§ **Supplied data**:

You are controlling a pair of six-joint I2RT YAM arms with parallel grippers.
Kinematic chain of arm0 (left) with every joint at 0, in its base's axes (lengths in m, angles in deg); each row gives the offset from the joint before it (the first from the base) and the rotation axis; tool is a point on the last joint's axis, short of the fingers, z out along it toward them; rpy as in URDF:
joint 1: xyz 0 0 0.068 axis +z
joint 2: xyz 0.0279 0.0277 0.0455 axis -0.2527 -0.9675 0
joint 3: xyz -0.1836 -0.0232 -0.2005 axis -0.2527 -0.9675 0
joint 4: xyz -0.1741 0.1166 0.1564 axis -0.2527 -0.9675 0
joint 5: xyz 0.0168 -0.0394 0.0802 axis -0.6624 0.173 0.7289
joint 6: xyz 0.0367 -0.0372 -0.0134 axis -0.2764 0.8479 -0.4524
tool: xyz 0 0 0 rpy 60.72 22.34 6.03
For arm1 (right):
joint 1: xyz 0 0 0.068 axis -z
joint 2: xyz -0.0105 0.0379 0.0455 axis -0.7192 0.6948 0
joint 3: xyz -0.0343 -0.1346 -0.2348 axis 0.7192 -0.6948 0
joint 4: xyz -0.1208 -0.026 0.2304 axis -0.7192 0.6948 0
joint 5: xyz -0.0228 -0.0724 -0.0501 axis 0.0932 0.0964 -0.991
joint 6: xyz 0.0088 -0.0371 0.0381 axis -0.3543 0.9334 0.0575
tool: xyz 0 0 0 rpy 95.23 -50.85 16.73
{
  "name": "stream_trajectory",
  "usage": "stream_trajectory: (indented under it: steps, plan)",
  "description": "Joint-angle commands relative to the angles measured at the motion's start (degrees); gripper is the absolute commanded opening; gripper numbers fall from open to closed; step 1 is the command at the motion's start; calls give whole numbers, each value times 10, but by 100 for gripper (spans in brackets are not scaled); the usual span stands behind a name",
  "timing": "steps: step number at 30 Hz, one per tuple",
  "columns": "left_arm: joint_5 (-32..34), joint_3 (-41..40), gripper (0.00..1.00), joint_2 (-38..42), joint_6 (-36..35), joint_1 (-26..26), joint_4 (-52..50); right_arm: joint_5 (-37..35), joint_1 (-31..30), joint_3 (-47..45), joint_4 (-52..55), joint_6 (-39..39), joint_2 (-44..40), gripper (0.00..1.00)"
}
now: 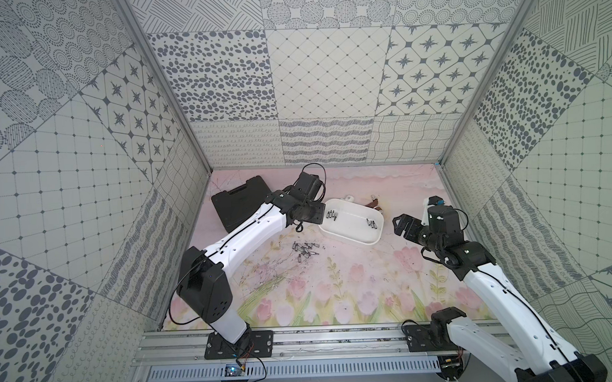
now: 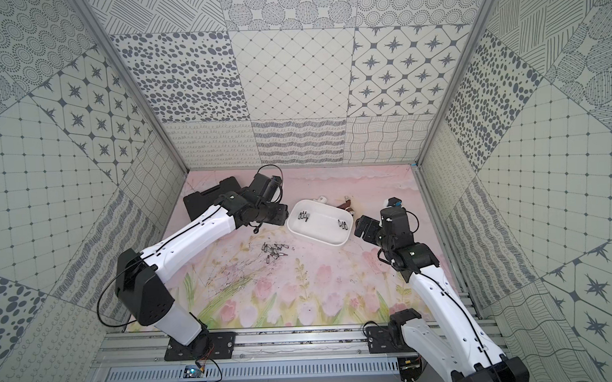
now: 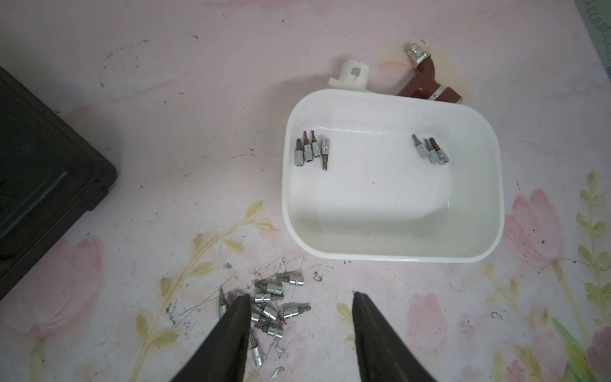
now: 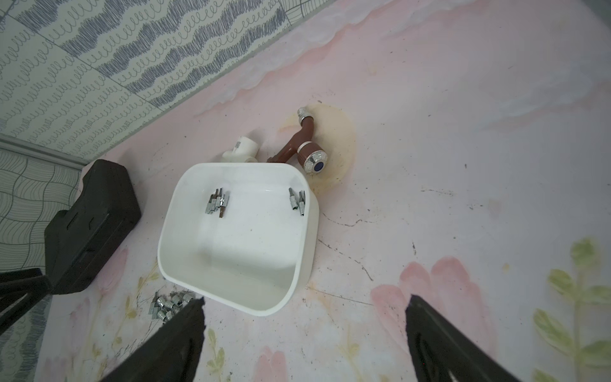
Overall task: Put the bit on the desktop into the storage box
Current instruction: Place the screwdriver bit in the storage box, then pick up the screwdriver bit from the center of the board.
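Observation:
Several silver bits (image 3: 271, 304) lie in a loose pile on the scratched tulip-print desktop (image 3: 185, 158), in front of the white storage box (image 3: 380, 205); both top views show the pile (image 1: 305, 249) (image 2: 273, 250). Inside the box are two small groups of bits, one (image 3: 312, 150) near one wall and another (image 3: 429, 152) across from it. My left gripper (image 3: 301, 295) hangs open above the desktop, one finger over the pile's edge, nothing between its jaws. My right gripper (image 4: 305, 299) is wide open and empty, right of the box (image 1: 351, 221).
A black tool case (image 1: 242, 204) lies at the back left, under the left arm. A brown tap (image 3: 426, 82) and a white pipe fitting (image 3: 352, 74) sit right behind the box. Patterned walls enclose the desktop on three sides.

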Motion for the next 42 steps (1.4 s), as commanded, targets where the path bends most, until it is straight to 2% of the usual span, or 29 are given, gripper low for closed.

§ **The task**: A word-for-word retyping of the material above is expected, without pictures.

§ **Worked solution**:
You are controlling a pair of six-joint I2RT YAM arms with parallel grippers.
Kinematic chain of arm0 (left) with every joint at 0, in its base's axes (lengths in m, angles in deg); each row gives the offset from the joint before it (the first from the base) and the rotation axis; tool is a point on the last joint's axis, short of the fingers, z out along it toward them; rpy as in URDF:
joint 1: xyz 0 0 0.068 axis +z
joint 2: xyz 0.0279 0.0277 0.0455 axis -0.2527 -0.9675 0
joint 3: xyz -0.1836 -0.0232 -0.2005 axis -0.2527 -0.9675 0
joint 4: xyz -0.1741 0.1166 0.1564 axis -0.2527 -0.9675 0
joint 5: xyz 0.0168 -0.0394 0.0802 axis -0.6624 0.173 0.7289
joint 6: xyz 0.0367 -0.0372 -0.0134 axis -0.2764 0.8479 -0.4524
tool: xyz 0 0 0 rpy 60.72 22.34 6.03
For arm1 (right):
joint 1: xyz 0 0 0.068 axis -z
joint 2: xyz -0.0105 0.0379 0.0455 axis -0.7192 0.6948 0
joint 3: xyz -0.0343 -0.1346 -0.2348 axis 0.7192 -0.6948 0
joint 4: xyz -0.1208 -0.026 0.2304 axis -0.7192 0.6948 0
joint 5: xyz -0.0228 -0.0724 -0.0501 axis 0.0932 0.0964 -0.991
joint 6: xyz 0.0088 -0.0371 0.0381 axis -0.3543 0.9334 0.0575
tool: xyz 0 0 0 rpy 95.23 -50.85 16.73
{
  "name": "stream_trajectory",
  "usage": "stream_trajectory: (indented under it: steps, plan)",
  "description": "Joint-angle commands relative to the angles measured at the motion's start (degrees); gripper is the absolute commanded opening; gripper numbers fall from open to closed; step 1 is the command at the motion's start; calls give whole numbers, each value times 10, but by 100 for gripper (spans in brackets are not scaled); the usual span stands behind a name",
  "timing": "steps: step number at 30 Hz, one per tuple",
  "columns": "left_arm: joint_5 (-32..34), joint_3 (-41..40), gripper (0.00..1.00), joint_2 (-38..42), joint_6 (-36..35), joint_1 (-26..26), joint_4 (-52..50); right_arm: joint_5 (-37..35), joint_1 (-31..30), joint_3 (-47..45), joint_4 (-52..55), joint_6 (-39..39), joint_2 (-44..40), gripper (0.00..1.00)"
}
now: 
now: 
now: 
now: 
Overall task: Put the bit on the desktop into the storage box
Current instruction: Place the screwdriver bit in the storage box, then pick up the screwdriver bit from the center of the board.
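Observation:
Several silver bits (image 3: 271, 304) lie in a loose pile on the scratched tulip-print desktop (image 3: 185, 158), in front of the white storage box (image 3: 380, 205); both top views show the pile (image 1: 305, 249) (image 2: 273, 250). Inside the box are two small groups of bits, one (image 3: 312, 150) near one wall and another (image 3: 429, 152) across from it. My left gripper (image 3: 301, 295) hangs open above the desktop, one finger over the pile's edge, nothing between its jaws. My right gripper (image 4: 305, 299) is wide open and empty, right of the box (image 1: 351, 221).
A black tool case (image 1: 242, 204) lies at the back left, under the left arm. A brown tap (image 3: 426, 82) and a white pipe fitting (image 3: 352, 74) sit right behind the box. Patterned walls enclose the desktop on three sides.
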
Motion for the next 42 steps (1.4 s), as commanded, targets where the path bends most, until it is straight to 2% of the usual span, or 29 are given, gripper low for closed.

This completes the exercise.